What needs to be done ::
From the line with "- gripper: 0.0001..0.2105" to the line with "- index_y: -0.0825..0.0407", retype every line exactly, including those two, and leave out the rest of the data below.

Data extract ::
<<<<

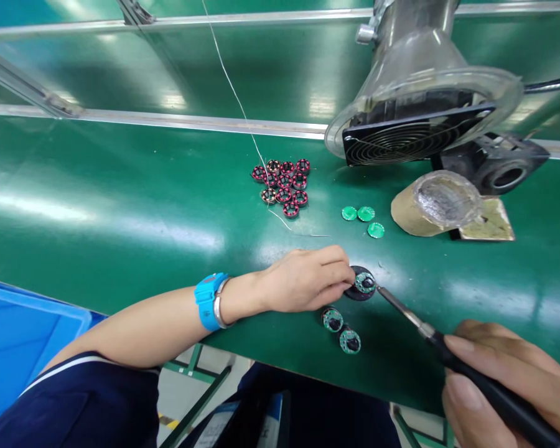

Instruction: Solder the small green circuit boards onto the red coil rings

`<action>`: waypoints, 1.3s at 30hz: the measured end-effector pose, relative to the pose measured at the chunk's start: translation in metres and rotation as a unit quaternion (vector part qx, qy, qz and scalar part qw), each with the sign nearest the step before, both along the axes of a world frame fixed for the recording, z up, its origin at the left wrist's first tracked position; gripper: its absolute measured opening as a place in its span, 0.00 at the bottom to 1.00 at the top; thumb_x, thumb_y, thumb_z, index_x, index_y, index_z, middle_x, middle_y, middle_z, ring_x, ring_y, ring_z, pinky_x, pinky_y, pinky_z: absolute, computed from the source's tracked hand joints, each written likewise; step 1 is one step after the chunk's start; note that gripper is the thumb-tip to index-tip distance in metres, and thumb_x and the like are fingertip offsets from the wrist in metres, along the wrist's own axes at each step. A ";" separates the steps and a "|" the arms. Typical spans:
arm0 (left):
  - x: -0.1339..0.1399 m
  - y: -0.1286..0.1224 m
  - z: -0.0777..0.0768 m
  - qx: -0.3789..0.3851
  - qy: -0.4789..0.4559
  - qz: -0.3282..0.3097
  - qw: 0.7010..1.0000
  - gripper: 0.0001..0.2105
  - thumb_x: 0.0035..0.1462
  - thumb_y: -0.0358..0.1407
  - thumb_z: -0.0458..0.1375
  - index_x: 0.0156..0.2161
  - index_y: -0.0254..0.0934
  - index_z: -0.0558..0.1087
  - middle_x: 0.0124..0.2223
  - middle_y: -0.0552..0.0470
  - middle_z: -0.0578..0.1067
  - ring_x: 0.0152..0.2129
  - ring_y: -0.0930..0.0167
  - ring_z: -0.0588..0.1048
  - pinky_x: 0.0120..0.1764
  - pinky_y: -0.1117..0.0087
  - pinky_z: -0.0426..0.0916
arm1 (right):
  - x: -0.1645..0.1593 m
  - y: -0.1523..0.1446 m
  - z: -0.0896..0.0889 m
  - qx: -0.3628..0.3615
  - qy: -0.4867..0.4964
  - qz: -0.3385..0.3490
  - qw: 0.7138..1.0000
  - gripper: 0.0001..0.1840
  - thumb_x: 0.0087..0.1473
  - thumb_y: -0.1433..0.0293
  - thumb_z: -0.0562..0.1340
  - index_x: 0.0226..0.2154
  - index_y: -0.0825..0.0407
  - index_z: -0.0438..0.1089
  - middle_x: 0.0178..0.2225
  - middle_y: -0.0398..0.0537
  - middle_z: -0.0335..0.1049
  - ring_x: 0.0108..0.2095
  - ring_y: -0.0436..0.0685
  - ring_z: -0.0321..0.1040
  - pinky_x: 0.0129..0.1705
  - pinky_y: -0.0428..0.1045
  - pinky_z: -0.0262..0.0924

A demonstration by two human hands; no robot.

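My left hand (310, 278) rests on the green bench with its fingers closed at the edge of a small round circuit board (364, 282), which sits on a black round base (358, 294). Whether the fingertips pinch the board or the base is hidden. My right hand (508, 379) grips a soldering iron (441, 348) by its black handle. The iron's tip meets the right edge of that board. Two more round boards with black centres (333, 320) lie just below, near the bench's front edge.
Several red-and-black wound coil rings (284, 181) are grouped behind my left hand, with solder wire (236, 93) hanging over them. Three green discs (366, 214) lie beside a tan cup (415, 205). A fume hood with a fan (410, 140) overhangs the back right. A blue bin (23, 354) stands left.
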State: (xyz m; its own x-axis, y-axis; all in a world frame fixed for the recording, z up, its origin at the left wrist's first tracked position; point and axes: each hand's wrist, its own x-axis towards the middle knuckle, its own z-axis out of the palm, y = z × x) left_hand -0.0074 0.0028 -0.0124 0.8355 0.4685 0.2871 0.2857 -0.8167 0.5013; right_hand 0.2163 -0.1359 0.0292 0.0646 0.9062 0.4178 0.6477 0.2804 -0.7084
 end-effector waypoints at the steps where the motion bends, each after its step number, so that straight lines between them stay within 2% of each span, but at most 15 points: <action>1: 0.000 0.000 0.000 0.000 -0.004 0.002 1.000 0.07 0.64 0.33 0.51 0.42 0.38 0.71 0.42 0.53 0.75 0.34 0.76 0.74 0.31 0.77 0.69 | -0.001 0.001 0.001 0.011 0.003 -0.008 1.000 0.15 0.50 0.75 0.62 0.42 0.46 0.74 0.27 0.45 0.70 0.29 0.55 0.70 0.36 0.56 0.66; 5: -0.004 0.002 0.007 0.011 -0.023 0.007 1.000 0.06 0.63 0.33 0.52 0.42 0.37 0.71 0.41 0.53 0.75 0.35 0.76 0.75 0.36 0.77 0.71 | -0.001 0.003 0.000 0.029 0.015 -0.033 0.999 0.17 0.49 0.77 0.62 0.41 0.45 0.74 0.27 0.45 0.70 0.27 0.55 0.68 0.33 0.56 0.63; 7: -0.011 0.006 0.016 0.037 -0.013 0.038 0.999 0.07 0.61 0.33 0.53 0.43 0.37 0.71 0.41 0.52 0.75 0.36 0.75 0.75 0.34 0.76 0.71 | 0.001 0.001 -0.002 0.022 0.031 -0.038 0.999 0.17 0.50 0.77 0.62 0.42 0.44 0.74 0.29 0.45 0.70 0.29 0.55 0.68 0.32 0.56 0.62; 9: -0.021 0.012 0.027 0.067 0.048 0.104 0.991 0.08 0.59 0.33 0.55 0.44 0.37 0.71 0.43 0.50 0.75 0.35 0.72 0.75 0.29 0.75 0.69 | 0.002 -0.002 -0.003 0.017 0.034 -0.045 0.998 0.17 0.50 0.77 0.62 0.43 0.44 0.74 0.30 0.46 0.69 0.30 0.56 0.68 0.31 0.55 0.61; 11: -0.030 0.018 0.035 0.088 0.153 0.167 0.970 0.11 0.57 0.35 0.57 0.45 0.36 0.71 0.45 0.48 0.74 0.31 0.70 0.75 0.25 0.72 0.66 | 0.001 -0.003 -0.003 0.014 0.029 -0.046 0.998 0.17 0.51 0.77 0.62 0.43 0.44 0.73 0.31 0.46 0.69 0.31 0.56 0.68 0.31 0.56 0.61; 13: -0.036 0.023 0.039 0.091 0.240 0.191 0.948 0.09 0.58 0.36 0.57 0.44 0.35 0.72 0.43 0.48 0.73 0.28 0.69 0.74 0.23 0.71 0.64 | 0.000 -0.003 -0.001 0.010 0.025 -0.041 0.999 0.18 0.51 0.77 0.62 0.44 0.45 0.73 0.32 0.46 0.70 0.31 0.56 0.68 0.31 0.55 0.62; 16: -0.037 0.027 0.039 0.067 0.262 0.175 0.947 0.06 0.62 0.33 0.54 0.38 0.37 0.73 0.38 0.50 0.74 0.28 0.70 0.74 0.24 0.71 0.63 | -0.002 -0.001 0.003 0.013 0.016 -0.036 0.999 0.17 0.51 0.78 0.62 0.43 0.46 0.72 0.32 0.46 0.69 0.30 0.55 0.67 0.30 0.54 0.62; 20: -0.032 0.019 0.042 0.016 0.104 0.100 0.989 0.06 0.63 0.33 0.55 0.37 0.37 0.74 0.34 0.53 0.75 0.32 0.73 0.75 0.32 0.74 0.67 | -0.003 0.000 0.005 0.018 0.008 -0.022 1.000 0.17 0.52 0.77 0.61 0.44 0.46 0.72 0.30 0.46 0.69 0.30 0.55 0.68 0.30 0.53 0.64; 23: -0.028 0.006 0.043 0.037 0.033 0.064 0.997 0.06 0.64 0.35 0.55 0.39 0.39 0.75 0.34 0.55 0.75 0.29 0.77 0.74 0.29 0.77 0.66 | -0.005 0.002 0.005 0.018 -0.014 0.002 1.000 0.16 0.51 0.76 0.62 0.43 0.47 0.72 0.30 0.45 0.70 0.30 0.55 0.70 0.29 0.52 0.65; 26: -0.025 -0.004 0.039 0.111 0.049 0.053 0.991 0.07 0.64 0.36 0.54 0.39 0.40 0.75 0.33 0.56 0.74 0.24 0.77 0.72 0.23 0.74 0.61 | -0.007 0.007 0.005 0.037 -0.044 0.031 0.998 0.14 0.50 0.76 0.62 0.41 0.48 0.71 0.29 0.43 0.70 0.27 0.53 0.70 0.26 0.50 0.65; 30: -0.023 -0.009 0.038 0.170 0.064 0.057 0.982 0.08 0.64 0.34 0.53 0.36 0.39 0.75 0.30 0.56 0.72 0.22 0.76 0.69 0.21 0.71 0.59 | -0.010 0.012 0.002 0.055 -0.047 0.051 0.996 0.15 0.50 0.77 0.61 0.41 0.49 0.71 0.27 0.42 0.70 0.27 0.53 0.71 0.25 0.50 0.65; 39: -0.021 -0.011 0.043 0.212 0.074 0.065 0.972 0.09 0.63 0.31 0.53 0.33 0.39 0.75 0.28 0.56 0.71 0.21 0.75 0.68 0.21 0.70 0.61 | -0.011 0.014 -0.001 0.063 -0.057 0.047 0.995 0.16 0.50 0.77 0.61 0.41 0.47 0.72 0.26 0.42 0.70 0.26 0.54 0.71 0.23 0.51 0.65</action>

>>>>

Solution for this problem ::
  - gripper: 0.0001..0.2105
  - thumb_x: 0.0035..0.1462
  - thumb_y: -0.0358..0.1407
  - thumb_z: -0.0458..0.1375
  - index_x: 0.0156..0.2161
  - index_y: -0.0254..0.0934
  - index_z: -0.0558..0.1087
  - middle_x: 0.0124..0.2223
  - middle_y: -0.0552..0.0470
  - middle_z: -0.0578..0.1067
  - ring_x: 0.0152..0.2129
  - ring_y: -0.0930..0.0167
  - ring_z: -0.0588..0.1048
  - pinky_x: 0.0120..0.1764
  - pinky_y: -0.1117..0.0087
  - pinky_z: -0.0426..0.0916
arm1 (right):
  - x: -0.1645..0.1593 m
  - y: -0.1523..0.1446 m
  - z: -0.0896..0.0889 m
  - qx: -0.3628..0.3615
  - qy: -0.4867..0.4964
  - qz: -0.3385..0.3490
  - qw: 0.7138..1.0000
  - gripper: 0.0001..0.1840
  - thumb_x: 0.0087..0.1473
  - thumb_y: -0.1433..0.0293
  - thumb_z: -0.0562..0.1340
  - index_x: 0.0226..0.2154
  - index_y: -0.0825..0.0407

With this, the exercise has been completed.